Thomas Dillon O'Brien (February 14, 1859 – September 3, 1935) was an American lawyer, judge, and academic from Minnesota. He was one of the five co-founders of William Mitchell College of Law and a justice of the Minnesota Supreme Court.

==Biography==
O'Brien was born in the Wisconsin town of La Pointe, on Madeline Island on February 14, 1859. At the age of four, he and his family moved to St. Paul, Minnesota. He read law with a local practitioner, and admitted to the Minnesota bar in 1880. His legal career followed as the Clerk of St. Paul's Municipal Court. In 1885, he was appointed Assistant City Attorney. In 1891, he successful sought out election as Ramsey County Attorney, serving one term.

In 1900, the predecessor to the St.
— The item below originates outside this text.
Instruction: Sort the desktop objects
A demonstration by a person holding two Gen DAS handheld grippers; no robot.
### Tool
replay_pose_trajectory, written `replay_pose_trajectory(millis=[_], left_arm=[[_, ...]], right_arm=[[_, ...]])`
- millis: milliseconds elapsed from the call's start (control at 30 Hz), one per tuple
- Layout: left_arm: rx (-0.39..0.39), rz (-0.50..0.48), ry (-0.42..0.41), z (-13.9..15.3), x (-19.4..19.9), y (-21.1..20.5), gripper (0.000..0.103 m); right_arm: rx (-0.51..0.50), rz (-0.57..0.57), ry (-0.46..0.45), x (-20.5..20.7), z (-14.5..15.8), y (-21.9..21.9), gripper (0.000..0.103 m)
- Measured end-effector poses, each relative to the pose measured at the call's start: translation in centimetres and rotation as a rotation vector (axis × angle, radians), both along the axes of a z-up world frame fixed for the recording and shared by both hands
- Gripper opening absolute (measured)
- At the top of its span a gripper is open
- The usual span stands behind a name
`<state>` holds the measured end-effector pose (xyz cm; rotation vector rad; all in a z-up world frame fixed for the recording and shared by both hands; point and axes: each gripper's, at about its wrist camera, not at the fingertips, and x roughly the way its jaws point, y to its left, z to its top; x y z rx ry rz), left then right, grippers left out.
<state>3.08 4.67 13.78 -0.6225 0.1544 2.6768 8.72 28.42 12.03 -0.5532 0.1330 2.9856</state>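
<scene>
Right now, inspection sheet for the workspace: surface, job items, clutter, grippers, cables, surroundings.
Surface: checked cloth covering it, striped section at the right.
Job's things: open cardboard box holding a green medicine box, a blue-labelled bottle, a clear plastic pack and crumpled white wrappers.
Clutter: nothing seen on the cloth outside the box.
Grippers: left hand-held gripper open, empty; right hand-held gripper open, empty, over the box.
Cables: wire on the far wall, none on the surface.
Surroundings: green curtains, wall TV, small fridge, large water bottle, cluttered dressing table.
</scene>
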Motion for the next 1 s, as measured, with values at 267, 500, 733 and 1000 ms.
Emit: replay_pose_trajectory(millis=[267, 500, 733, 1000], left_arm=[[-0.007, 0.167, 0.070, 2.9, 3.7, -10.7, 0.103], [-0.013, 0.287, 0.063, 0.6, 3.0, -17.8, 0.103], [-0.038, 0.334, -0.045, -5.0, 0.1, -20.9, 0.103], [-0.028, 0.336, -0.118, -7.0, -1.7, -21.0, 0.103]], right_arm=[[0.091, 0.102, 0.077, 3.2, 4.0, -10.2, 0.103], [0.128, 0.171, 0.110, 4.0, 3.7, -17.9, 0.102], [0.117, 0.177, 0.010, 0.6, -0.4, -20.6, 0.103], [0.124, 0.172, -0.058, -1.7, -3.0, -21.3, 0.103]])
Paul College of Law, William Mitchell College of Law, was established with: Hiram F. Stevens, Ambrose Tighe, Moses Clapp, and Clarence Halbert. He taught there for much of that decade.

From 1905 to 1907, O'Brien served as the state Insurance Commissioner. In September 1909, Governor John Albert Johnson appointed him to be an associate justice of the Minnesota Supreme Court. O'Brien left the court in 1911 and returned to private practice. He later served as the dean of the St. Thomas College of Law, until its dissolution in 1933.

He died in St. Paul on September 3, 1935, and was interred at Calvary Cemetery.